There’s a lot to be said for the proactive side of seeking a spouse and preparing for marriage, but when it comes down to it we’re really waiting on God. Yes, it’s our job to knock on doors, but it’s His job to open the best one for us—at the best time for us (and our spouse). This can mean a lot of waiting, and in a world where instant gratification is king nothing could feel harder. But the thrill and agony of waiting is nothing new to the Judeo-Christian experience. Through the Old Testament prophets God drew the Jews into a mysterious season of waiting for the “fullness of time” when the Savior would come, and today Christ’s church eagerly awaits His second coming. In a sense, those of us who are single but feel drawn to marriage are called to share that same spirituality of hopeful expectation.
So how well are we waiting? Resentfully or faithfully? It can be tempting to feel bitter when God seems to be withholding a good thing for unknown reasons. As the Jews learned, however, trusting in God’s providence is ultimately wiser than grasping for control ourselves. Besides, nothing could be more off-putting to a potential spouse than a spirit of resentment or bitterness toward our single years. Trusting in God’s plan enough to wait graciously, however, is remarkably attractive. It’s a win-win! So trust Him—even when He seems to be opening fewer doors than He closes.
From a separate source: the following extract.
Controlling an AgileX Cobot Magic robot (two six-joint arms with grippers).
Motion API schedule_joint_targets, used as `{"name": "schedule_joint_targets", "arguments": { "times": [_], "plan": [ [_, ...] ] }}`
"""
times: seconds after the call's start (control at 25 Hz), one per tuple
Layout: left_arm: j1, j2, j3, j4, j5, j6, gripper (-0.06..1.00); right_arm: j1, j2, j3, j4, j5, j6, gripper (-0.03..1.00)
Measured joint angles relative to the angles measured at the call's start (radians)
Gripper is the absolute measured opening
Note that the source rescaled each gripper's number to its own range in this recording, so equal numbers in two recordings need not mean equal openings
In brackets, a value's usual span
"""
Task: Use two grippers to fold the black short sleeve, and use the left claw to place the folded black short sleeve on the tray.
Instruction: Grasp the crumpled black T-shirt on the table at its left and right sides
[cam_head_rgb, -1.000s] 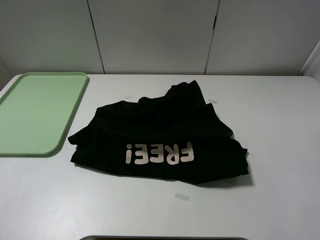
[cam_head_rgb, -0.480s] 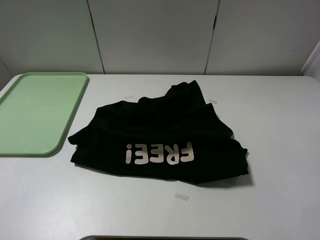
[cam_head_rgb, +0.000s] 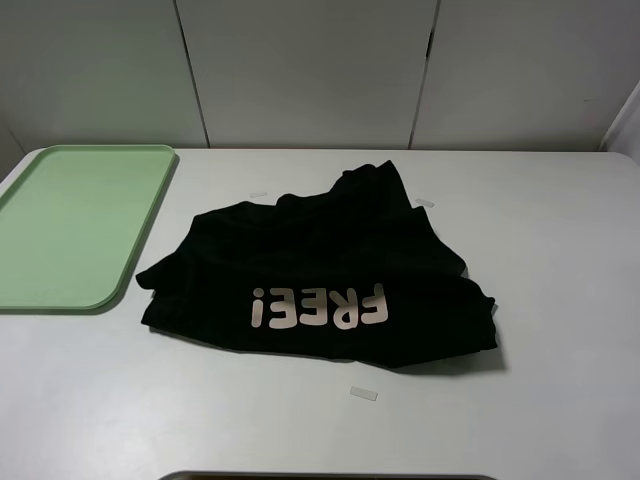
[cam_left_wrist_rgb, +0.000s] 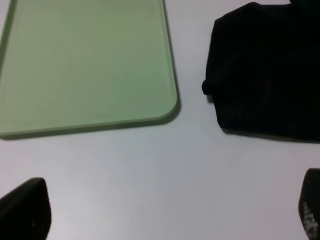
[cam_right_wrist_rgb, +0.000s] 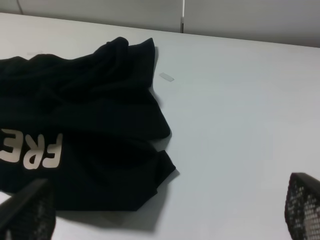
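The black short sleeve (cam_head_rgb: 320, 275) lies rumpled in the middle of the white table, with pale "FREE!" lettering facing the front edge. It also shows in the left wrist view (cam_left_wrist_rgb: 267, 75) and the right wrist view (cam_right_wrist_rgb: 85, 130). The green tray (cam_head_rgb: 75, 220) lies flat and empty at the far left, also in the left wrist view (cam_left_wrist_rgb: 85, 65). My left gripper (cam_left_wrist_rgb: 167, 210) is open and empty above bare table, apart from both tray and shirt. My right gripper (cam_right_wrist_rgb: 165, 210) is open and empty, near the shirt's right edge. Neither arm shows in the exterior high view.
Small clear tape strips lie on the table: one in front of the shirt (cam_head_rgb: 364, 393), one behind it on the right (cam_head_rgb: 425, 203), also in the right wrist view (cam_right_wrist_rgb: 167, 77). A dark edge (cam_head_rgb: 330, 476) runs along the table's front.
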Motion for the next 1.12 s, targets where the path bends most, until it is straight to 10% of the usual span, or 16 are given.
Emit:
{"name": "schedule_joint_targets", "arguments": {
  "times": [0.48,1.12],
  "plan": [
    [-0.087,0.043,-0.057,-0.044,-0.008,0.058,1.0,0.001,0.151,-0.003,0.033,-0.011,-0.033,1.0],
    [-0.116,0.897,-0.351,-0.371,0.003,0.521,1.0,0.186,0.953,-0.32,-0.036,-0.057,-0.366,1.0]
  ]
}}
#4: How firm is our foundation?
For Catholics, preoccupation with the question of whether we’re called to the priesthood, consecrated life, or marriage (and if marriage, then to whom?) often makes us forget that these vocations are just different paths to following Christ. Discipleship is always the point. The most important question we should ask ourselves, then, is this: Are we committed to being a disciple of Christ, with or without a spouse? For single people, it’s shocking how easily our discipleship can revolve around (even become contingent on) Jesus fulfilling our desires for marriage. Throughout the gospels we hear about people who stopped following Christ when He didn’t give them what they wanted. If for whatever reason the spouse of our dreams never materialized would we still remain faithful to Him?
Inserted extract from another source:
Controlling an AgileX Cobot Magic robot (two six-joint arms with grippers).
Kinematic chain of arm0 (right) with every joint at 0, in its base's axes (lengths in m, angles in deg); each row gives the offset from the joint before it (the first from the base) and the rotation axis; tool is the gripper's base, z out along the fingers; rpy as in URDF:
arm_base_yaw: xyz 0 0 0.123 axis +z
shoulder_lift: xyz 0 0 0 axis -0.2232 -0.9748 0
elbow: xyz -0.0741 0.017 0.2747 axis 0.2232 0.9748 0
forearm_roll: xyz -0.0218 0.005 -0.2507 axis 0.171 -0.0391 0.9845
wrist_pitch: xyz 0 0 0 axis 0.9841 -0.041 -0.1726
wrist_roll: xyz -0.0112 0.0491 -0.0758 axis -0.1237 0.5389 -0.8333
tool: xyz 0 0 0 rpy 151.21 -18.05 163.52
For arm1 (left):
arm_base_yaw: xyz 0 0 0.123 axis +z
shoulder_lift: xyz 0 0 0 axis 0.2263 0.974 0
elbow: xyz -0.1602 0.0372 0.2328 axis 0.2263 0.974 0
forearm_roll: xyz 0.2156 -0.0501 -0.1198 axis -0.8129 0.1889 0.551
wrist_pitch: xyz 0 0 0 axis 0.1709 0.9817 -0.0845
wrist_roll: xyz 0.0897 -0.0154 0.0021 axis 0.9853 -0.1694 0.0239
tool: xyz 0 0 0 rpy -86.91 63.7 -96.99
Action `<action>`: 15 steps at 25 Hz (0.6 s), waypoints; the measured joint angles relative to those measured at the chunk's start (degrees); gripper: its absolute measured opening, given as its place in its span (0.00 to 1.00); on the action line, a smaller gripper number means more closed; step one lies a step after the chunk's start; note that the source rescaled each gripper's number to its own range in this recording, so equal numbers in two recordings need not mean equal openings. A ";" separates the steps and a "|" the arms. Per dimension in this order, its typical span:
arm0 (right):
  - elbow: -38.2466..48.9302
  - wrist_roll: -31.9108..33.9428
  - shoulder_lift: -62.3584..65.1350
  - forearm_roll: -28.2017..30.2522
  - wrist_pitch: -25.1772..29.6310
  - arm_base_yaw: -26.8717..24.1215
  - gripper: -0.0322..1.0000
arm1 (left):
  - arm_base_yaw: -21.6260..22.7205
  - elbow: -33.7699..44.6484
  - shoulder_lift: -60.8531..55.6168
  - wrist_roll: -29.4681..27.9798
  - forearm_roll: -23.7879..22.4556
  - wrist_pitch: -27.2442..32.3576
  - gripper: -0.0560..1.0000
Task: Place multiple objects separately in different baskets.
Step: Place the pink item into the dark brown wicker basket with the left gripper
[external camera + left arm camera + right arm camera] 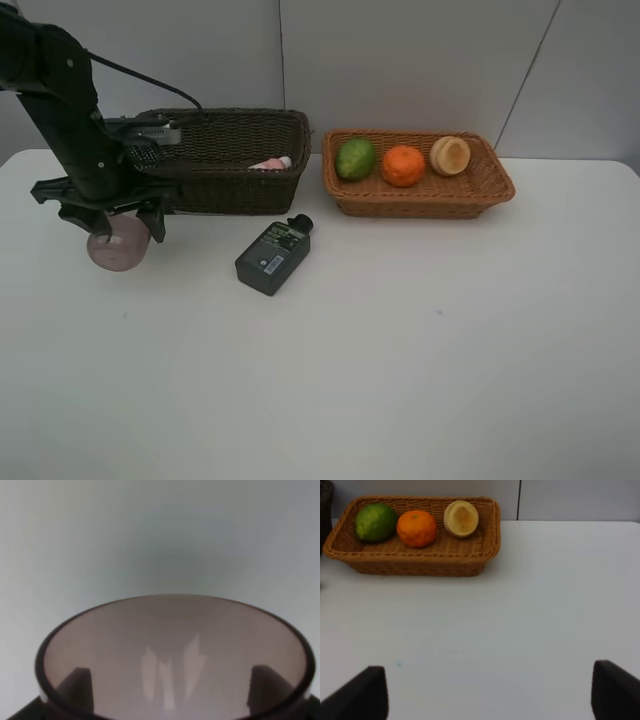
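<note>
Flat bottle (273, 257): loose on table (400, 380), centre-left of frame.
Purple cup (118, 243): far left, mid-height, clamped in left gripper (110, 215).
Dark basket (240, 185): upper left, behind cup.
Right gripper (490, 695): spread wide, empty.
Step (judged): cup transfer; next, clear basket rim, then release.

Bottle (272, 257) before left basket (235, 190)
</note>
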 joint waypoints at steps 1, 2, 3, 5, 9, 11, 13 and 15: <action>0.00 0.00 0.00 0.00 0.00 0.00 0.83 | -0.08 0.00 -0.96 0.00 0.07 0.57 0.34; 0.00 0.00 0.00 0.00 0.00 0.00 0.83 | -0.08 0.00 -1.92 0.05 0.12 0.77 0.34; 0.00 0.00 0.05 0.00 0.00 0.00 0.83 | -0.13 0.00 -2.64 0.05 0.14 0.81 0.34; 0.00 0.00 0.04 0.00 0.00 0.00 0.83 | -0.13 0.00 -4.21 0.05 0.20 0.85 0.34; 0.00 0.00 0.04 0.00 0.00 0.00 0.83 | -0.13 0.00 -6.24 1.14 0.25 -0.35 0.34; 0.00 0.00 0.04 0.00 0.00 0.00 0.83 | -0.13 0.00 -6.38 1.35 0.25 -2.78 0.34; 0.00 0.00 0.04 0.00 0.00 0.00 0.83 | -0.13 0.00 -6.38 1.39 0.25 -5.87 0.34; 0.00 0.00 0.04 0.00 0.00 0.00 0.83 | -0.13 -0.65 -6.38 1.46 0.25 -8.00 0.34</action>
Want a good litmus test? Next time the going gets rough check whether you complain or lament to God about your singleness. According to Ann Voskamp, author of One Thousand Gifts, complaint is a “bitter howl of unbelief in any benevolent God in this moment, a distrust in the love-beat of the Father’s heart.” Lament, on the other hand, is a “cry of belief in a good God…the bold faith that trusts Perfect Love enough to feel and cry authentic.” Do we trust the goodness of Christ’s plan for us enough endure the loneliness and heartache of singleness with faith? Do we love Him enough for His own sake to commit to following Him whatever comes?
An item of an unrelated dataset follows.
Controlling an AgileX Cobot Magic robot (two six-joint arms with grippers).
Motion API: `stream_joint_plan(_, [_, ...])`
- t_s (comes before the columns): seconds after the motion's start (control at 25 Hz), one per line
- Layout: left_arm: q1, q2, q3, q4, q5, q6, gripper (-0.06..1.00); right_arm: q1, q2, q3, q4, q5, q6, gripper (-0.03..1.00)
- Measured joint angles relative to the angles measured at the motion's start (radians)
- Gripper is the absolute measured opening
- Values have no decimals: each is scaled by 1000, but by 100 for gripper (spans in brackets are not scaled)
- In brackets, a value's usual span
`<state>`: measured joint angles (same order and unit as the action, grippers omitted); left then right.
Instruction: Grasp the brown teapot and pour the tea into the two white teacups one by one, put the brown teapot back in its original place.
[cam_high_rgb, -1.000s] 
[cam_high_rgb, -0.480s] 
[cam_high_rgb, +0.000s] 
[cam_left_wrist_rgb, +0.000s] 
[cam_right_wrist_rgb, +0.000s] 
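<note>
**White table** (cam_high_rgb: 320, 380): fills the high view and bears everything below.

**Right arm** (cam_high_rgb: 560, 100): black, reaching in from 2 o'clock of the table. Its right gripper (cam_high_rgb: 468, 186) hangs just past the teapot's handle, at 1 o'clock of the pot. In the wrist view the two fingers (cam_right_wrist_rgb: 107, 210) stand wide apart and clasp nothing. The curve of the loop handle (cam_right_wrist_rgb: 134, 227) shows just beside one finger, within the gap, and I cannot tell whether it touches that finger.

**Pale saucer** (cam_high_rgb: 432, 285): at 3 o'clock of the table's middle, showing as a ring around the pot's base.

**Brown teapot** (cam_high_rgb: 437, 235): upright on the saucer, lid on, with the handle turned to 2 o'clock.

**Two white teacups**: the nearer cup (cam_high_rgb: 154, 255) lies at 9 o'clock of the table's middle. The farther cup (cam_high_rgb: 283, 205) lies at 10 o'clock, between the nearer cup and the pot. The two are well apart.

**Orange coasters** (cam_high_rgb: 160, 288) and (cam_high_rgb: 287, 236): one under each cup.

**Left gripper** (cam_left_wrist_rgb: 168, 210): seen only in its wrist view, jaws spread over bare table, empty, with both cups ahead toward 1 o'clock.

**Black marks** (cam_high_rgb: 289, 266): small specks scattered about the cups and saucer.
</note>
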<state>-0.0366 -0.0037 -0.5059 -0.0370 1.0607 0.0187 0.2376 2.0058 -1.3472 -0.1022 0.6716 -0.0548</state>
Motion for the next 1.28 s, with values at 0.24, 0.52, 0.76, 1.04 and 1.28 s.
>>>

At times, single life can feel as tedious and pointless as watching for a seed to sprout. Yet, if we believe that God is calling us to marriage we can’t be afraid to trust Him with the desires He’s planted in us. In the mean time, we can commit to living the days given to us intentionally as possible. Who knows? In the end we might just find that the seasons of singleness that felt so useless were some of the most impactful on our journey toward heaven.